More importantly, Bruen's reasoning is not clearly irreconcilable with the reasoning of Vongxay and Heller. In Bruen, the Court set out a two-step framework “to assess whether modern firearms regulations are consistent with the Second Amendment's text and historical understanding.” 142 S.Ct. at 2131. The first prong of the Bruen test is textual: “When the Second Amendment's plain text covers an individual's conduct, the Constitution presumptively protects that conduct.” Id. at 2129-30. The second prong is historical: “The government must then justify its regulation by demonstrating that it is consistent with the Nation's historical tradition of firearm regulation.” Id.
The Ninth Circuit's reasoning in Vongxay is consistent with that critical second prong. The court determined that “[o]ur examination . . . of historical gun restrictions . . . lends credence to the post-Heller viability” of the previous determination that 18 U.S.C. § 922(g)(1) does not violate the Second Amendment.

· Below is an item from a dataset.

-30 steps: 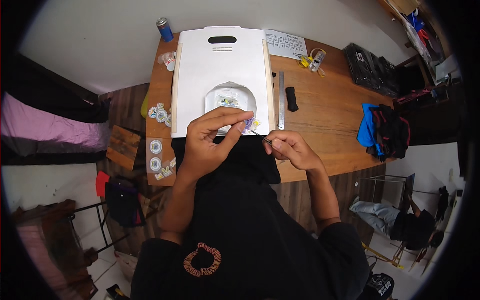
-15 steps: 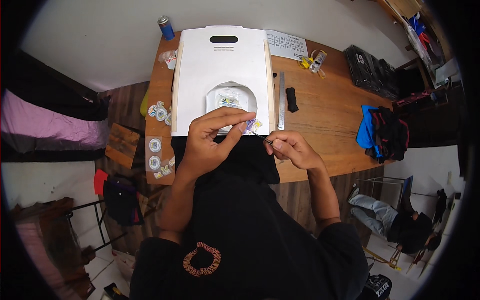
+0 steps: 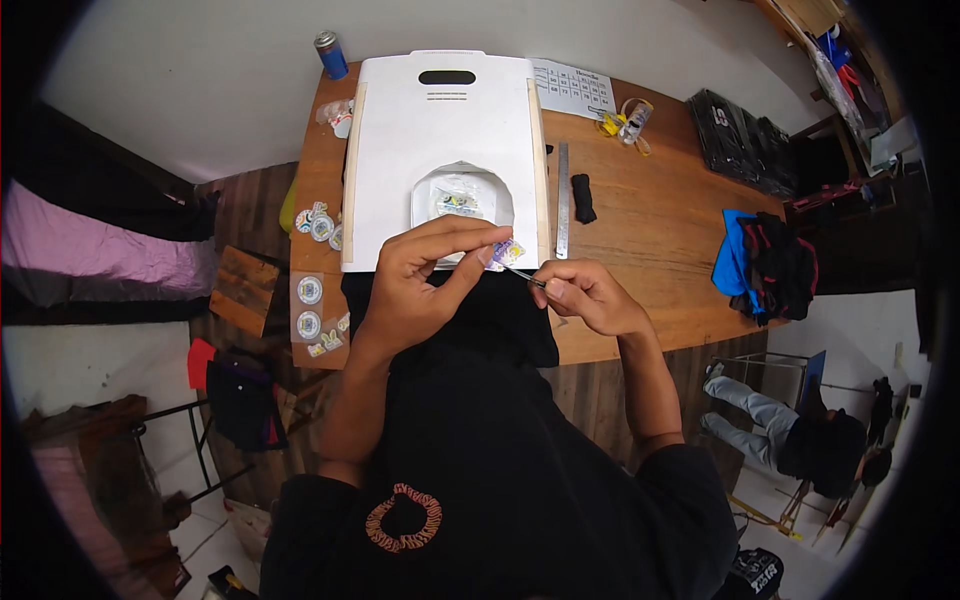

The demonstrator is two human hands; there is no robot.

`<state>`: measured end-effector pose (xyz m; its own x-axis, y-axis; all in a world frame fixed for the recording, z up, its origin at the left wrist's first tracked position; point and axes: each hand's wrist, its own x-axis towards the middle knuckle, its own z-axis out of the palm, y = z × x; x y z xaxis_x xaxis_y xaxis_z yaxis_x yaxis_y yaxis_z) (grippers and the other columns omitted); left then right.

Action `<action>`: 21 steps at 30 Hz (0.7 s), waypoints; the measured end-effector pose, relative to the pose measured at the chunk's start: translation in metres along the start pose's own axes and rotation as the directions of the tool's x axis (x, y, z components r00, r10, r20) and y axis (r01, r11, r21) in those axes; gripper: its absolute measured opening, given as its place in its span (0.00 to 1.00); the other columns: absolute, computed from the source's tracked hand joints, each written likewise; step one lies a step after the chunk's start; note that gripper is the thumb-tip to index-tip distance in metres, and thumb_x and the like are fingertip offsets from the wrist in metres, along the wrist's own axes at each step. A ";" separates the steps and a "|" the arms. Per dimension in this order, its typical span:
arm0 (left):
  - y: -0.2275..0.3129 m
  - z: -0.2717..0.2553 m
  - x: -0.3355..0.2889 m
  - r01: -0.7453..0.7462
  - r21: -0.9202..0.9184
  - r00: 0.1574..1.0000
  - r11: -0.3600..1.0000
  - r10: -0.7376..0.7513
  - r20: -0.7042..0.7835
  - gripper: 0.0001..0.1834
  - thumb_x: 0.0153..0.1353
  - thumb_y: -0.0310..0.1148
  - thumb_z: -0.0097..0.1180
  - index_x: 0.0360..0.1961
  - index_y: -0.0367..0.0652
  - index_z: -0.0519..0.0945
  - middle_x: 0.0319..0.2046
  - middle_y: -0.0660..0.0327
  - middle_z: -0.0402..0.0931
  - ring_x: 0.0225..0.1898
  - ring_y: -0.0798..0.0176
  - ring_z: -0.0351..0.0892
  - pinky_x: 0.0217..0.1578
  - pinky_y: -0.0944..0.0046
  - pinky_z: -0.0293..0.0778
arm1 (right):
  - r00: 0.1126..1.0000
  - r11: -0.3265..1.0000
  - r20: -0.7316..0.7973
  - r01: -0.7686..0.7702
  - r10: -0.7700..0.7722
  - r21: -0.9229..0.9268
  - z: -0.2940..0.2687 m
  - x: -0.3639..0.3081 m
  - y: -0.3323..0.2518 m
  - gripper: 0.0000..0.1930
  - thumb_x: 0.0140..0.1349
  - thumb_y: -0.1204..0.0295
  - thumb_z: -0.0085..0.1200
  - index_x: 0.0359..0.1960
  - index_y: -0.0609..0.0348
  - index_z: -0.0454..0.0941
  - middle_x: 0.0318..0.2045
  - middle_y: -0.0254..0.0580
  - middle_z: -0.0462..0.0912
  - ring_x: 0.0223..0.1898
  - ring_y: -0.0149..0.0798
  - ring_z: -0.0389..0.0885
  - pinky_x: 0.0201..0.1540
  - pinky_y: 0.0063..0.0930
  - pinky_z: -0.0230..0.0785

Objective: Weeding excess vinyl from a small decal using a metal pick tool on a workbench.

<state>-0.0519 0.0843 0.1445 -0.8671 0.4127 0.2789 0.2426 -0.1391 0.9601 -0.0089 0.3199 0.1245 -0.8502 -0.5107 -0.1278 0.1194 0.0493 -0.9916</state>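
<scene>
Between the thumb and fingers of my left hand [image 3: 422, 277] is a small printed sticker [image 3: 509, 251] in purple, yellow and white. My right hand [image 3: 592, 298] pinches a slim, tweezers-like metal tool [image 3: 524, 274], its tip against the sticker's lower edge. Both hands are over the near edge of a white board [image 3: 450, 130] with a slot handle and a cut-out. Inside the cut-out lies a clear plastic packet [image 3: 458, 200] with printed pieces, partly hidden behind my left hand. Black cloth [image 3: 450, 310] hangs below the board.
Round printed stickers [image 3: 310, 291] lie along the left of the wooden table [image 3: 640, 200]. A blue can [image 3: 331, 55], a steel ruler [image 3: 563, 200], a black roll [image 3: 583, 198], a printed chart [image 3: 572, 88] and folded clothes [image 3: 765, 265] surround the board. Another person [image 3: 800, 440] is at lower right.
My hands stay almost in place; the tool shifts slightly at the sticker's edge. The person at lower right has changed leg position.
</scene>
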 end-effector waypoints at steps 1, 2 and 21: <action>0.000 0.000 0.000 0.003 0.001 1.000 1.000 -0.003 0.000 0.12 0.60 0.17 0.54 0.45 0.32 0.82 0.41 0.51 0.80 0.44 0.64 0.80 0.45 0.71 0.76 | 1.000 1.000 0.017 -0.012 0.013 -0.007 -0.002 0.000 0.000 0.16 0.71 0.63 0.42 0.33 0.63 0.76 0.16 0.25 0.64 0.18 0.18 0.56 0.21 0.16 0.48; 0.000 0.000 0.000 0.004 0.001 1.000 1.000 -0.004 0.000 0.12 0.60 0.17 0.54 0.45 0.32 0.82 0.41 0.51 0.80 0.44 0.64 0.80 0.45 0.71 0.76 | 0.999 1.000 0.033 -0.025 0.025 -0.014 -0.003 0.000 -0.001 0.16 0.71 0.64 0.42 0.34 0.65 0.75 0.18 0.26 0.66 0.18 0.19 0.58 0.21 0.16 0.50; -0.006 -0.004 0.014 -0.006 0.042 1.000 0.999 0.006 -0.008 0.12 0.60 0.17 0.55 0.44 0.34 0.82 0.41 0.51 0.80 0.44 0.64 0.80 0.45 0.71 0.76 | 0.999 0.997 0.043 -0.024 0.028 -0.073 -0.019 0.012 0.003 0.15 0.71 0.64 0.44 0.36 0.64 0.76 0.24 0.29 0.72 0.21 0.18 0.60 0.23 0.15 0.52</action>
<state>-0.0672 0.0870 0.1427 -0.8689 0.4049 0.2848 0.2658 -0.1037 0.9584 -0.0287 0.3305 0.1196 -0.8239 -0.5454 -0.1541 0.1026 0.1240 -0.9870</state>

Vongxay, 594 F.3d at 1116. The court went on,
We observe that most scholars of the Second Amendment agree that the right to bear arms was ‘inextricably . . . tied to' the concept of a ‘virtuous citizen[ry]' that would protect society through ‘defensive use of arms against criminals, oppressive officials, and foreign enemies alike,' and that ‘the right to bear arms does not preclude laws disarming the unvirtuous citizens (i.e. criminals) ....'Id. at 1118 (citing Don B. Kates, Jr., The Second Amendment: A Dialogue, 49 Law & Contemp. Probs. 143, 146 (1986)). Granted, the court recognized that “the historical question has not been definitively resolved.” Id. But even so, that limited tension between Vongxay and Bruen is not enough to find that Bruen “effectively overruled” Vongxay.
Although Mr. Siddoway would like the Court to scrutinize the history of felon-in-possession statutes, such examination is unnecessary at this time. The Court is bound by Vongxay and the motion must be denied.
ORDER
IT IS ORDERED that:
1. Defendant's Motion to Dismiss (Dkt. 39) is DENIED.